Hafnium Exchange Server Angriffe

Anfang März wurde der bisher größte Angriff auf MICROSOFT Exchange Server öffentlich bekannt. MICROSOFT macht hierfür die mutmaßlich staatsnahe chinesische Hackergruppe Hafnium verantwortlich. Was mit einzelnen Attacken bereits im Januar 2021 begann, weitete sich auf Massenscans bis Anfang März aus. Mehrere Schwachstellen ermöglichten es, die Authentifizierung zu umgehen und Zugriff auf die Mailserver zu erlangen. Am 3. März 2021 veröffentlichte MICROSOFT die entsprechenden Sicherheitsupdates, die jedoch von vielen Administratoren in dieser Form nicht eingespielt werden konnten, was schließlich am 9. März 2021 mit einem Folgeupdate ermöglicht wurde. Wir möchten erläutern, was dieser Angriff für Ihre Kanzlei bedeutet.

Kanzleien im Deutschen Anwaltsrechenzentrum bestmöglich geschützt

Anwaltskanzleien, die ihre IT im Deutschen Anwaltsrechenzentrum betreiben lassen, nutzen Exchange-Server, die außerhalb der MICROSOFT-Cloud auf separaten Servern in einem deutschen Rechenzentrum professionell betrieben werden. Das schützt grundsätzlich nicht vor einem Angriff auf eine bestehende Schwachstelle in der Software – es ermöglicht jedoch schnellstmögliche und umfassende Reaktionen auf solche Vorfälle. So wurde direkt am 3. März 2021 das veröffentlichte Sicherheitsupdate eingespielt und am gleichen Tag auf allen Systemen abgeschlossen. Am 5. März startete die Untersuchung der Server auf Hinweise einer möglichen Kompromittierung, die am 8. März um weitere Scripte ergänzt wurde. Im Ergebnis lässt sich feststellen, dass keinerlei Hinweise auf einen unbefugten Zugriff vorliegen.

Kanzleien mit eigenen Exchange-Servern möglicherweise gefährdet

Wer einen eigenen Exchange Server in der Kanzlei betreibt, wird vermutlich nicht in der Lage gewesen sein, so schnell und umfassend auf die neue Bedrohungslage zu reagieren. Es besteht die realistische Gefahr, dass ohne Wissen der Kanzleiverantwortlichen ein meldepflichtiger Zugriff stattgefunden hat. Wir empfehlen folgende Maßnahmen:

• Falls noch nicht geschehen, lassen Sie umgehend die aktuellen Sicherheitsupdates einspielen.
• Lassen Sie im Anschluss Ihre Exchange-Server intensiv untersuchen, ob Hinweise auf einen unbefugten Zugriff vorliegen. Das Schließen der Sicherheitslücke verhindert, dass weiterer Schadcode auf Ihre Server gelangt. Bereits existierende Schadcodes können unabhängig davon weiterhin großen Schaden anrichten.
• Nutzen Sie diesen Zwischenfall für eine kurze Reflektion: Ist unser aktueller Systemadministrator in der Lage, kurzfristig und umfassend auf solche Bedrohungen zu reagieren? Wird der Mailserver der Kanzlei wirklich professionell betrieben? In vielen Fällen erleben wir, dass der Betrieb eines Hosted Exchange für Anwaltskanzleien deutliche Vorteile gegenüber dem lokalen Betrieb hat.

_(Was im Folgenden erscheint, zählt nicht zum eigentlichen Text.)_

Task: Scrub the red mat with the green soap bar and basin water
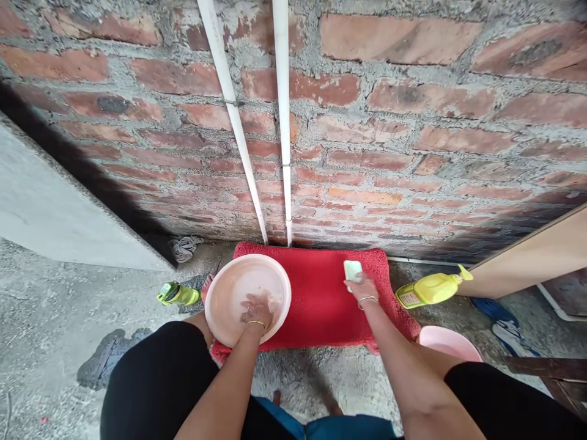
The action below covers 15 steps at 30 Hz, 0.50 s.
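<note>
My left hand (257,310) is down inside a pale pink basin (215,293), fingers stretched and spread, seemingly in shallow water. The basin rests on the left part of a red cloth-covered bench or low table (316,299). Over the right part of the red cover, my right hand (363,288) grips a pale green rectangular object (353,269) with rounded corners; its exact kind does not show. Whether that object touches the cloth I cannot tell.
A yellow pump bottle (428,289) stands right of the red cover, near a pink tub (449,343). A yellow-green bottle (178,294) and grey rag (184,249) are at left. Two white pipes (284,122) run down the brick wall (358,146) behind.
</note>
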Tool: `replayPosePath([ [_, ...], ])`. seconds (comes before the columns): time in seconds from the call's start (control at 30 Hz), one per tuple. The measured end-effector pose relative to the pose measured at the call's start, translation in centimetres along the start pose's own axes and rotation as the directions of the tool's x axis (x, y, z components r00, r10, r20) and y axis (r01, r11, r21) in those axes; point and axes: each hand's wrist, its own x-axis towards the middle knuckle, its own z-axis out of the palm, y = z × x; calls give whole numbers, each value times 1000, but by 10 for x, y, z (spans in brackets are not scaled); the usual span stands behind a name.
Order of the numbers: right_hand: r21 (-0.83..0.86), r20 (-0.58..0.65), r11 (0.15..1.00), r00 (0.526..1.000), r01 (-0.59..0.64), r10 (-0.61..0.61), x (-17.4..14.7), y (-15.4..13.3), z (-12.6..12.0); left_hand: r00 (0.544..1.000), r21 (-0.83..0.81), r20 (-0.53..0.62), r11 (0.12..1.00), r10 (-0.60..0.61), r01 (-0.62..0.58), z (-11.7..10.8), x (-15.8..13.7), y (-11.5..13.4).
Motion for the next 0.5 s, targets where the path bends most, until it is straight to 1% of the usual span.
replayPosePath([
  [0.07,-17,71,994,992,106,-104,-24,-37,29,999,-15,50,1000,-4,4,-3,-8,-1],
  [0.17,-32,156,983,973,179,-172,-54,-84,72,997,-83,75,996,29,-23,-6,-17,-5],
  [0.23,-58,200,972,957,226,-210,-66,-102,91,995,-110,87,993,56,-46,-7,-20,-8],
  [0.27,-70,215,967,950,247,-227,-70,-106,96,993,-114,93,992,67,-56,-8,-21,-10],
  [0.3,-79,221,962,946,261,-238,-72,-106,98,993,-116,96,991,74,-63,-9,-21,-10],
  [0.37,-83,202,961,949,264,-243,-70,-96,94,992,-122,95,990,83,-71,-11,-21,-10],
  [0.43,-87,160,971,965,225,-209,-64,-71,81,992,-132,86,988,97,-85,-12,-20,-9],
  [0.5,-81,97,985,985,152,-144,-56,-35,62,990,-140,82,985,112,-99,-14,-21,-6],
])
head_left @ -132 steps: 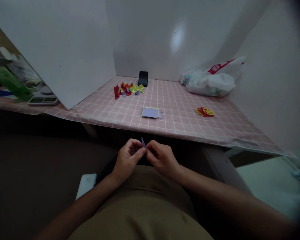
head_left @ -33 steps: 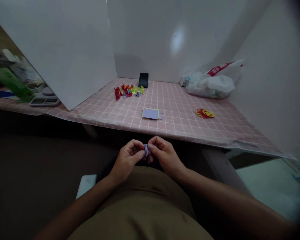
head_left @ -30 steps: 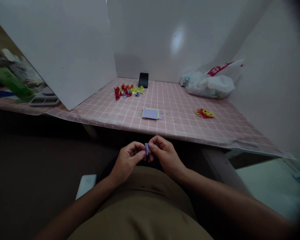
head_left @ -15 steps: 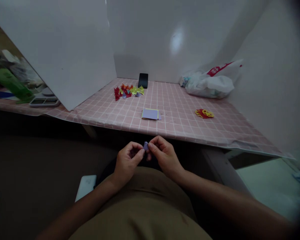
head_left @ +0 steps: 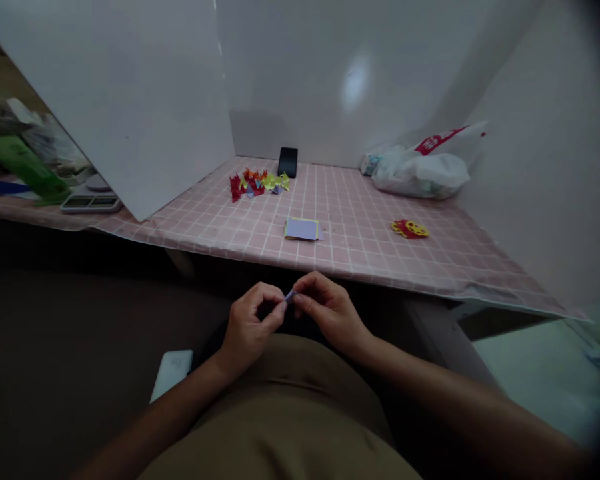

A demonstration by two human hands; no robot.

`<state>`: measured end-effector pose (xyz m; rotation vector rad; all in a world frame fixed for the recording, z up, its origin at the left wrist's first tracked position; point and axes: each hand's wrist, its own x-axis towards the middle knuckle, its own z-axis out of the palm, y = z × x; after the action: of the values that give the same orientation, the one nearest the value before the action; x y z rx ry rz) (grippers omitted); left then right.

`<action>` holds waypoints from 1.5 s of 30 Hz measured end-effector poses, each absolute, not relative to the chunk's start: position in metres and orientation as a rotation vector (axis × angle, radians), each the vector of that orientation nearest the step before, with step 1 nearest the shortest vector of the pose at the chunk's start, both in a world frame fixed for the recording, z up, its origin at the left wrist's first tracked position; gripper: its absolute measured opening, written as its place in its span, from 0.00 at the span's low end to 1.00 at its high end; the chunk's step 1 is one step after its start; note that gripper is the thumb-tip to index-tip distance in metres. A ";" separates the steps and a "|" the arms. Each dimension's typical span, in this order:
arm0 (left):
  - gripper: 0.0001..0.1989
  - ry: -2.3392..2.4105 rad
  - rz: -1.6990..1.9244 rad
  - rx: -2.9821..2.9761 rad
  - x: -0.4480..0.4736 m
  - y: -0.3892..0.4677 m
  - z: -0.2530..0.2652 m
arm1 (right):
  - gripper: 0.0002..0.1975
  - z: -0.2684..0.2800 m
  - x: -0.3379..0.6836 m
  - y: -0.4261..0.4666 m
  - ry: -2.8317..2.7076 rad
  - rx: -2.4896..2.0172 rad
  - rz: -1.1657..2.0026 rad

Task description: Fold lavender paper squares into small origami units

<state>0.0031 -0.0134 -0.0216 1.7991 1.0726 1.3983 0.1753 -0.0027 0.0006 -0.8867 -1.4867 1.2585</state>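
From afar I have the left hand point(head_left: 251, 319) and right hand point(head_left: 334, 316) pinching a folded lilac paper point(head_left: 290, 296) in front of the tabletop point(head_left: 360, 253), and I think uneven pulling could tear it or a slack pinch drop it

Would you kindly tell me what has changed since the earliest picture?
The small purple paper has turned: it pointed up, leaning left, and now slants up to the right. The left hand and right hand hold it, as before. The paper stack, folded pieces and phone stayed put.
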 end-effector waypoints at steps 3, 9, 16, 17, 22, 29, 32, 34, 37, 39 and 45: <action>0.04 1.061 1.432 1.833 0.003 -0.013 -0.022 | 0.06 0.002 0.176 -0.003 -1.506 -0.879 1.234; 0.05 1.057 1.492 1.829 0.003 -0.015 -0.020 | 0.06 0.002 0.175 -0.004 -1.424 -0.794 1.274; 0.04 1.072 1.464 1.695 0.005 -0.016 -0.016 | 0.07 0.007 0.174 -0.007 -1.435 -0.847 1.241; 0.02 1.077 1.445 1.648 0.005 -0.016 -0.016 | 0.07 0.007 0.174 -0.007 -1.439 -0.846 1.224; 0.08 1.060 1.260 1.501 0.008 -0.015 -0.012 | 0.07 0.006 0.176 -0.008 -1.530 -0.875 1.122; 0.11 1.069 1.047 1.480 0.005 -0.014 0.004 | 0.08 0.017 0.180 -0.003 -1.557 -0.928 1.230; 0.09 1.011 0.955 1.547 0.002 -0.013 0.010 | 0.10 0.023 0.183 -0.001 -1.700 -1.017 1.262; 0.10 0.974 0.935 1.575 0.000 -0.011 0.014 | 0.12 0.027 0.185 0.001 -1.753 -1.048 1.251; 0.10 0.950 0.962 1.643 -0.002 -0.004 0.021 | 0.10 0.033 0.188 0.004 -1.752 -1.048 1.303; 0.09 0.954 0.972 1.711 -0.004 0.002 0.027 | 0.09 0.037 0.190 0.007 -1.761 -1.043 1.350; 0.11 0.925 1.081 1.658 0.003 0.018 0.037 | 0.08 0.045 0.189 0.012 -1.738 -1.029 1.191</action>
<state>0.0033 0.0177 0.0373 1.6582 0.9253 1.0808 0.1888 0.0120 0.0453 -1.0288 -1.7383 1.1908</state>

Fazit: Lieber hosten lassen als selbst betreiben

MICROSOFT Exchange ist ein sehr aufwändig zu pflegendes Softwareprodukt, das nicht ohne Grund immer häufiger auf zentralen Mailservern in Form eines Hosted Exchange betrieben wird, um die Administrationskosten zu senken und den jeweils aktuellsten Updatestand zu gewährleisten. Angriffe wie der hier beschriebene zeigen die Vorteile deutlich: Ein professionelles Team übernimmt umgehend die Aktualisierung der Systeme und die umfassende Untersuchung der Server auf mögliche Zugriffe – ohne Zusatzkosten für die Kunden. Das lässt sich auf lokalen Exchange-Servern weder zeitlich realisieren noch ohne zusätzliche Aufwendungen für die Kanzlei. Wir sind seit über 30 Jahren täglich in Anwaltskanzleien unterwegs und kennen die IT-Infrastrukturen sehr gut. Unser Fazit: Mindestens 99% der Kanzleien verbessern die Leistungsfähigkeit und Sicherheit ihres Mailservers, wenn sie ihn nicht mehr lokal betreiben sondern in einem deutschen Rechenzentrum von einem Anbieter hosten lassen, der sich auf Berufsträger spezialisiert hat – wie zum Beispiel das Deutsche Anwaltsrechenzentrum.